The lab might be going full blast on practical research and suddenly, Shockley would decide a paper needed to be published and all attention would shift away from the commercial research to getting something published. This slowed work at the Lab severely at times, Gibbons said.

He noted that Shockley was also extremely competitive, which the men felt was the likely reason for the Lab's downfall. Shockley became obsessed with being the first to build a particular type of diode which could be used in telephones, rather than trying to build a working semiconductor that the team saw as its real purpose.

The group of eight, which included Last (Sello joined them later), left Shockley Labs after a year and a half because they were all anxious to proceed with semiconductor work and make a commercial go of making the chips that they rightly believed would revolutionise electronics.

Fairchild became hugely successful as a result of their ability to make a working chip and market it.

"One of the tragedies of Bill Shockley was that be believed if you just did good science, you would have a profitable company, but it was just not true," recalls Quiesser.

After the departure of the group, which Shockley referred to as "the traitorous eight", he assembled a new team and often remarked that they would "get" those who had departed by achieving success. But this eluded the lab, said Sello.

"Shockley changed markedly. There's no doubt that the number of good scientists leaving the group impacted him. I think it was really a sense of desertion that he wasn't understood. And it showed." Gibbon says.

"I think Shockley was devastated when the 'Fairchild Eight' left.
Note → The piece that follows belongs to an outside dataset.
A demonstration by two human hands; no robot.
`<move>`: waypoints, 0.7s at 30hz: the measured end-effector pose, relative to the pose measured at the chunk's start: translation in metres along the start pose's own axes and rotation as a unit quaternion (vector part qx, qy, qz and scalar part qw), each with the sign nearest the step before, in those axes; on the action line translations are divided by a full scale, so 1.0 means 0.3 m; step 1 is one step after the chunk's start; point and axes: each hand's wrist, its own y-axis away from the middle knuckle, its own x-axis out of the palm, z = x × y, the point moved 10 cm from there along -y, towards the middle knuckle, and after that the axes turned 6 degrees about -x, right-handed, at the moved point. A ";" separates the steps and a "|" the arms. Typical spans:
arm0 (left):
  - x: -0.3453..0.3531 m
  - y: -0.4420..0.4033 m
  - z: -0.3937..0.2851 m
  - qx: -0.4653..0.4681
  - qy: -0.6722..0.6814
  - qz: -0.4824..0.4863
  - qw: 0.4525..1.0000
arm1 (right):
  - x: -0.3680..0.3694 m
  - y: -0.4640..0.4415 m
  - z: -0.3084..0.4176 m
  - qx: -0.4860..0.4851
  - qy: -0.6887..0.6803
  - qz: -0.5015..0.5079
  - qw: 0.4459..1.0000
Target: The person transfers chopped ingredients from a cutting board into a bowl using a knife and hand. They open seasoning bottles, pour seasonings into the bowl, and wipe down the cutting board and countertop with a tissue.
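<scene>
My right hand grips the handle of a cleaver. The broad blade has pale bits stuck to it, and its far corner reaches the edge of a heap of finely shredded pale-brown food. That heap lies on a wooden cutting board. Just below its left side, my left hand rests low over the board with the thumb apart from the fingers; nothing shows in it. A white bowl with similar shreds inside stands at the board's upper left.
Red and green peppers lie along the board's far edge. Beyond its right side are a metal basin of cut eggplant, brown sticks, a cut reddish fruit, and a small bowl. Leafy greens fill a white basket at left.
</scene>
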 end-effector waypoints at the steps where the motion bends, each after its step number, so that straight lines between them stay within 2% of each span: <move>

"My interactions with him were very intense. He was very anxious to prove that he could re-establish a group that were just as good - and in my opinion, he did.

"There were lots of times when Shockley would say: 'we're going to beat those guys'."

But it would be Noyce and Moore in particular who would be the winners. They are the names that are synonymous with semiconductors and microchips, probably in part because they were as amiable as they were able - great communicators and good team builders.

But Shockley will forever hold his own quieter place as the original silicon pioneer, especially among the Valley's own.

Despite his mixed reputation, his dedication to science and the inner beauty of silicon and electronics reverberates deeply with others in the field. As Gibbons recalled, "Bill had a sense of what was beautiful and simple and that's what he wanted to work towards. Beautiful and simple, and something only he could make."